[Work request] Which lines of the entries contain the string "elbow"? Please find them and copy them.

(Source data)
====
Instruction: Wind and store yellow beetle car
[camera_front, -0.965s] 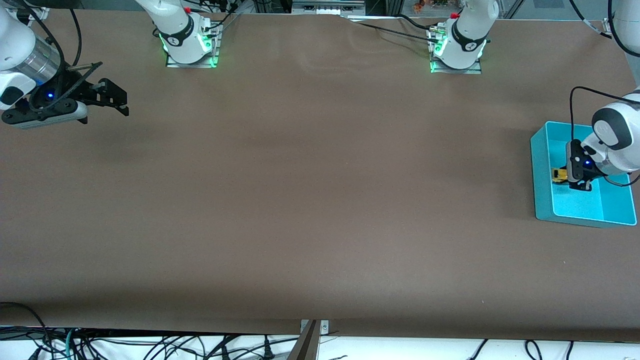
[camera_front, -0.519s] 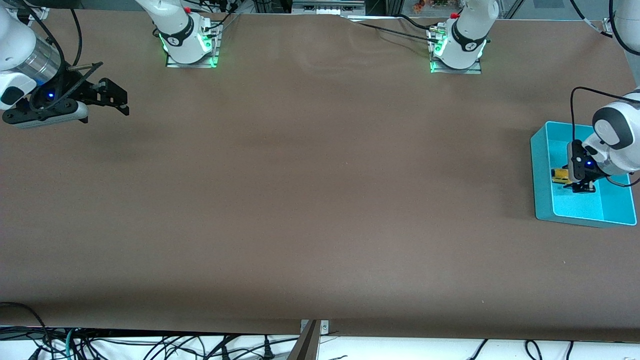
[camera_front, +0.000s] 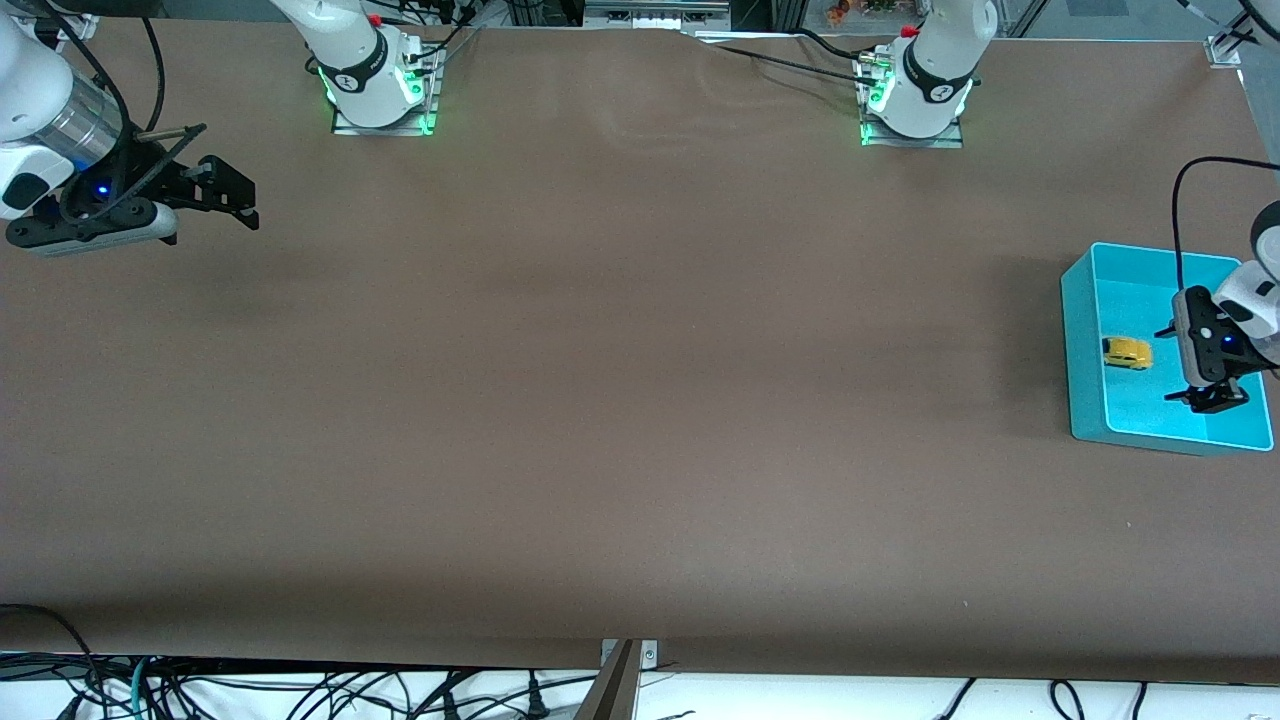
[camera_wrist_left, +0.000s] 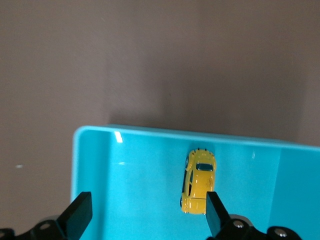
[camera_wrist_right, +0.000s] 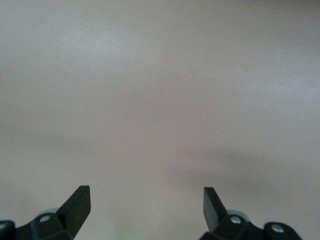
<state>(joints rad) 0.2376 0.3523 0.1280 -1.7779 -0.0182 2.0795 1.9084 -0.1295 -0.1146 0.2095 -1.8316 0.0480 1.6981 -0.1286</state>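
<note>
my left gripper (camera_front: 1216, 398) has just opened wide and lifted, empty, over the turquoise bin (camera_front: 1083, 350) — the yellow beetle car (camera_front: 1127, 352) now sits released inside it. storing looks complete — right gripper (camera_front: 228, 198) waits open.

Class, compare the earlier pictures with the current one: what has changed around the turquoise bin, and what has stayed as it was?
The left gripper has let go of the yellow beetle car, opened, and drawn away from it toward the bin's front-camera end. The car now lies free on the floor of the turquoise bin. Unchanged: the bin's place, and the right gripper, open and waiting over the table.
</note>
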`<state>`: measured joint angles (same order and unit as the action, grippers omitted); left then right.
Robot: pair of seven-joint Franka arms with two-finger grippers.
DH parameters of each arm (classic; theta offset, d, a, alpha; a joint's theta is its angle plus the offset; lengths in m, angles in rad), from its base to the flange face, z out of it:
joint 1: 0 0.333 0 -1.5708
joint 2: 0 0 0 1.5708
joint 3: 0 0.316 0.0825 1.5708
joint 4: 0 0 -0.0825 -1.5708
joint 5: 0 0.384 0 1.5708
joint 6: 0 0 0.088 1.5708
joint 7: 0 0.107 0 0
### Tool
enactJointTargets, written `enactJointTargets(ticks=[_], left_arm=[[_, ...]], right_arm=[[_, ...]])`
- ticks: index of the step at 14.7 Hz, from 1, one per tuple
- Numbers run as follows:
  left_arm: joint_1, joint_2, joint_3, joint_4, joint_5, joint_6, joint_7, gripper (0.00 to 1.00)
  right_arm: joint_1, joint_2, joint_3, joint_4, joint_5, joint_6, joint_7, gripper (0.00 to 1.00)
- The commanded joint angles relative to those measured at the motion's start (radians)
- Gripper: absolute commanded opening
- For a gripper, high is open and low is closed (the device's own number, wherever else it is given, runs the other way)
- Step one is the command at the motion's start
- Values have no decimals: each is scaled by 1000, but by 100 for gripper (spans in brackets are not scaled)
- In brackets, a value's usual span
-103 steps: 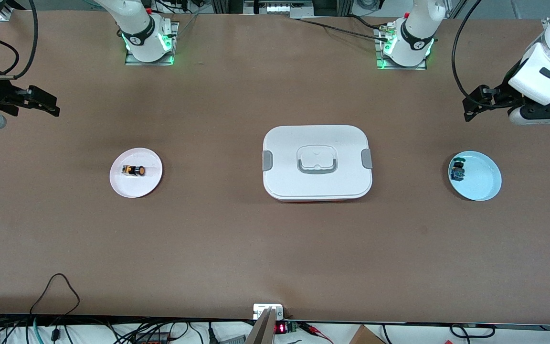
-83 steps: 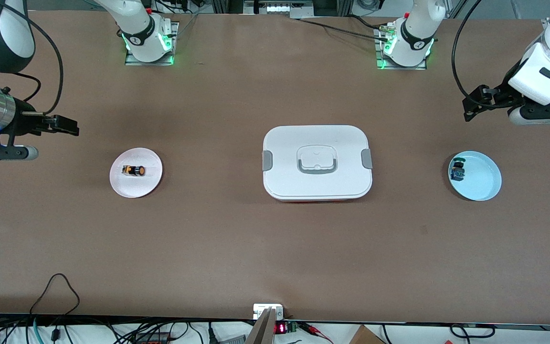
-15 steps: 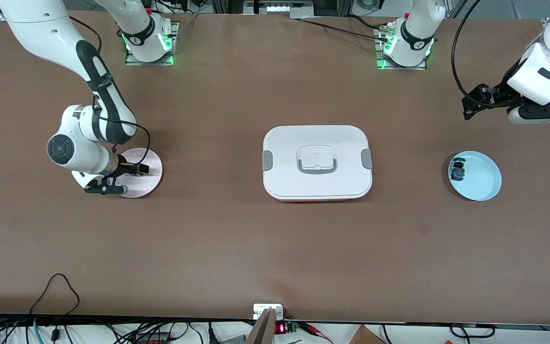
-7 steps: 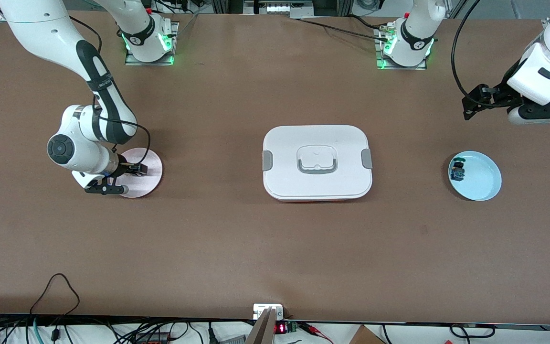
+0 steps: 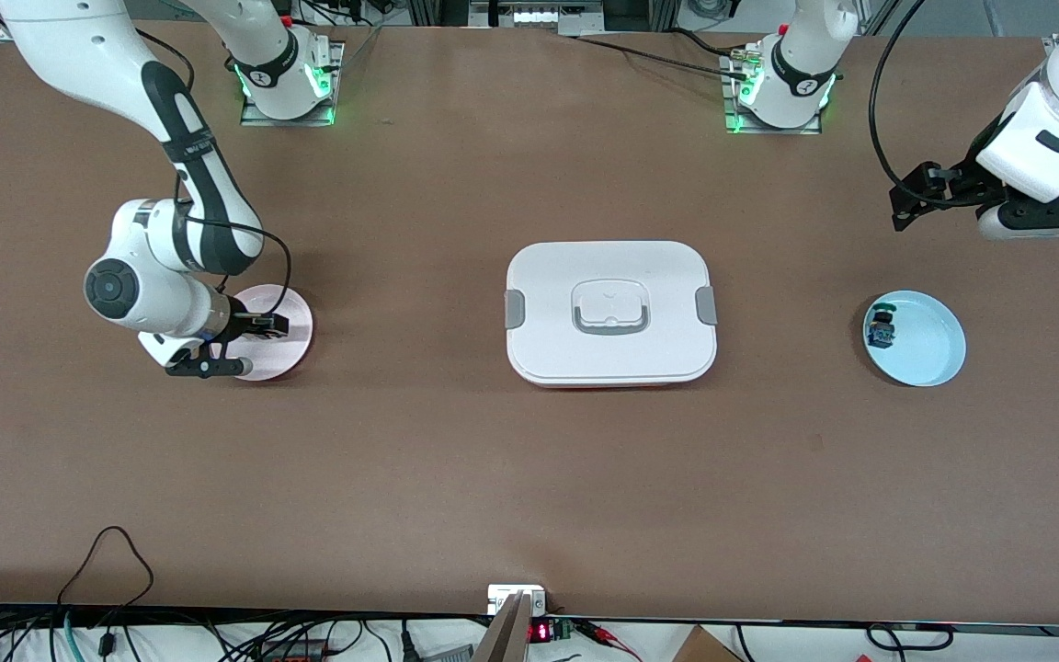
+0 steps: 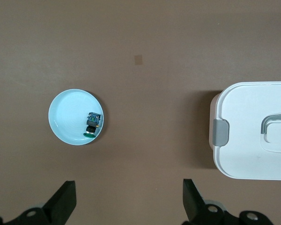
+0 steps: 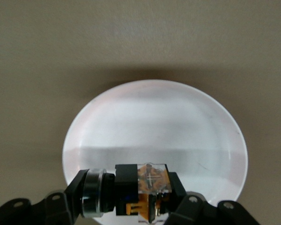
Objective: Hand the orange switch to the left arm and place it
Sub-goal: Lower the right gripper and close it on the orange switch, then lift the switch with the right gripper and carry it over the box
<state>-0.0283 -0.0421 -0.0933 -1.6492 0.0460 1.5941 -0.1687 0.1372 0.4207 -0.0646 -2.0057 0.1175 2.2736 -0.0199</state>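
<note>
The orange switch (image 7: 147,187) is clamped between my right gripper's (image 7: 131,193) fingers just over the pink plate (image 7: 154,126). In the front view the right gripper (image 5: 263,324) is over that plate (image 5: 298,322) and hides the switch. The white box (image 5: 610,313) stands mid-table, closed, and also shows in the left wrist view (image 6: 253,131). My left gripper (image 5: 911,198) waits open and empty in the air above the table at the left arm's end; in its own view the left gripper (image 6: 129,199) is over bare table.
A light blue plate (image 5: 932,345) at the left arm's end holds a small blue-and-green-topped dark part (image 5: 881,328); both show in the left wrist view, plate (image 6: 65,117) and part (image 6: 92,124). Cables run along the table edge nearest the front camera.
The right arm came in from the table's end and down onto the pink plate, covering the switch; in the last half second its wrist shifted slightly. The left arm has not moved.
</note>
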Motion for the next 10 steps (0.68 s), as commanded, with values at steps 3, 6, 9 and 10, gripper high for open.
enactJointTargets(ticks=[3,6,9,10], left_arm=[[-2,-4,-3,9,20,-16,-9,100],[-2,-4,-3,9,20,-16,-9,100],[-1,-4,-3,9,20,-16,-9,100],[-1,-4,-3,9,20,-16,-9,100]], right_arm=[[1,-80,25,100,21,-156,-41,5],[2,-85,48,211,19,-245,-41,5],[2,-95,74,303,21,-343,-64,5],[1,-111,95,317,27,-354,-124,5]])
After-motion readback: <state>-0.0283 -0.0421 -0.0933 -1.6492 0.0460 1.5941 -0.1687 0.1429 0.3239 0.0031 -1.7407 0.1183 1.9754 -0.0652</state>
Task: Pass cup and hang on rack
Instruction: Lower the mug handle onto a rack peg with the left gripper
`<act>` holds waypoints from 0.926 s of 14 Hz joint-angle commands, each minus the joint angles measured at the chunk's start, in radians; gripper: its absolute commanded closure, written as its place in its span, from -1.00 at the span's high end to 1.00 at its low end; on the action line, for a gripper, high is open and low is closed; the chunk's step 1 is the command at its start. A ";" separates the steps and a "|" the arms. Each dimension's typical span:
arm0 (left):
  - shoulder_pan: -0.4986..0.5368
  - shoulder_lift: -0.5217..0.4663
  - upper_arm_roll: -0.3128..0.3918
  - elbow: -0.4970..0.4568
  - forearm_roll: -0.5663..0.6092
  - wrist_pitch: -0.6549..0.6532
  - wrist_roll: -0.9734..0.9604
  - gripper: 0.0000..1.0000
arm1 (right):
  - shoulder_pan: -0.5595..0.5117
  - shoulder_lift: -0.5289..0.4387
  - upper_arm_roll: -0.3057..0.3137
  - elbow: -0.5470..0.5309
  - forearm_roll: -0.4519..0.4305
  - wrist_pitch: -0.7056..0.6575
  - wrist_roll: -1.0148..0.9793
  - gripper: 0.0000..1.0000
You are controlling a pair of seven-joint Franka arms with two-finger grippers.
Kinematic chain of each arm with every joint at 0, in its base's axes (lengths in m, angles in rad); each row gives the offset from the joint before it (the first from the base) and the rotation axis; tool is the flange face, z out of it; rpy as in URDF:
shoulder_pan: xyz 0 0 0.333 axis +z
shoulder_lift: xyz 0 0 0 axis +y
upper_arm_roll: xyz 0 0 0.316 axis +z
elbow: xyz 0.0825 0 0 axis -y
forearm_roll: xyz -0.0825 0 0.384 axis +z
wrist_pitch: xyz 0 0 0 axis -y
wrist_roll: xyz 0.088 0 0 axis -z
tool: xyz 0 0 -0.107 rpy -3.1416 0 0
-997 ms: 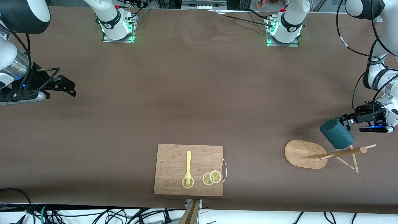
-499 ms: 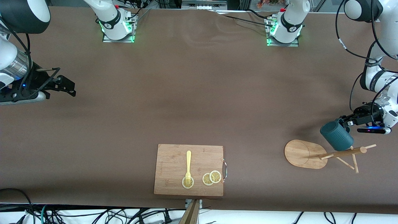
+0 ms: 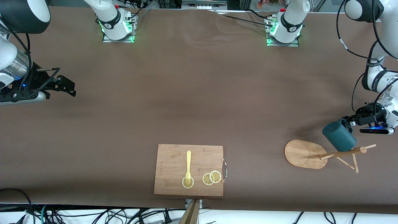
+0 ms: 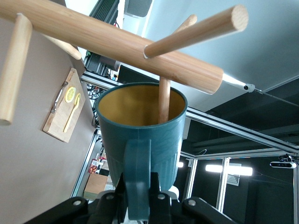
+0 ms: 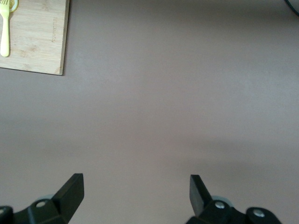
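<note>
Slowly now, over the last second, I have carried the cup point(image 3: 339, 135) a little toward my own end of the bench point(image 3: 192, 102) and eased it in against the rack point(image 3: 329, 154). My left pincer point(image 3: 347, 122) is clamped tight on the cup's loop handle point(image 4: 138, 179), holding it tipped on its side above the rack's post. From my left wrist view, one thin peg point(image 4: 163, 99) already reaches inside the cup's yellowish mouth, with the thick post point(image 4: 117, 44) crossing just above the rim.

That shift matters: the cup is no longer merely beside the rack but partly threaded onto a peg. I judge the pass done and the hang nearly lined up. What is left, as I read it, is to seat the cup far enough that the peg bears its weight before I let go; released too early, it could slip off or knock the rack, which looks light.

My right pincer point(image 5: 136, 186) waits wide apart and empty over bare bench at the right arm's end, unmoved through this. The cutting board point(image 3: 188, 169) with its fork point(image 3: 188, 166) and lemon slices point(image 3: 211, 177) lies well apart, untouched.
</note>
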 commanded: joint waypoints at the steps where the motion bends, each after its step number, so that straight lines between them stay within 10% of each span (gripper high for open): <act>1: 0.013 0.028 -0.006 0.041 -0.039 -0.023 -0.018 -0.98 | -0.001 0.001 0.000 0.006 0.012 0.003 0.001 1.00; 10: 0.022 0.063 -0.006 0.069 -0.060 -0.025 -0.018 -0.74 | -0.001 0.001 0.000 0.006 0.012 0.003 0.001 1.00; 13: 0.024 0.064 -0.006 0.067 -0.062 -0.023 -0.015 -0.18 | -0.001 0.001 0.000 0.006 0.012 0.003 0.002 1.00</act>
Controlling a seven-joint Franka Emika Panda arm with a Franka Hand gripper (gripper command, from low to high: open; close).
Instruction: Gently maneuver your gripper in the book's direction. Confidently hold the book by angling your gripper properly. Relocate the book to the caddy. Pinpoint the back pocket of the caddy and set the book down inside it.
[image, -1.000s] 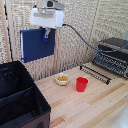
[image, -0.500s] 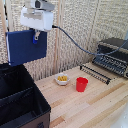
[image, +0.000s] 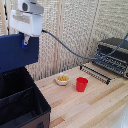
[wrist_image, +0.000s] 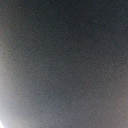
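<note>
The gripper (image: 24, 41) is a white boxy block at the top of the exterior view's left side. Its blue-tipped fingers are shut on the top edge of the navy-blue book (image: 17, 52). The book hangs upright in the air, just above the back part of the black fabric caddy (image: 27, 113). The caddy stands on the wooden table at the exterior view's lower left, with a divider (image: 15, 96) across it. The compartment under the book (image: 14, 82) is the far one. The wrist view shows only a dark blur filling the frame.
A red cup (image: 81, 84) and a small white bowl with yellow bits (image: 62, 79) stand on the wooden table (image: 95, 107). A black toaster oven (image: 114, 55) with a wire rack (image: 96, 73) sits at the exterior view's right. A cable trails from the arm.
The gripper has carried the book toward the exterior view's left and closer to the camera, from beside the caddy to above its back part.
</note>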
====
[Written solution]
  - elbow: -0.4970..0.4568
  - elbow: -0.5470..0.5309
elbow: xyz 0.0825 0 0 axis -y

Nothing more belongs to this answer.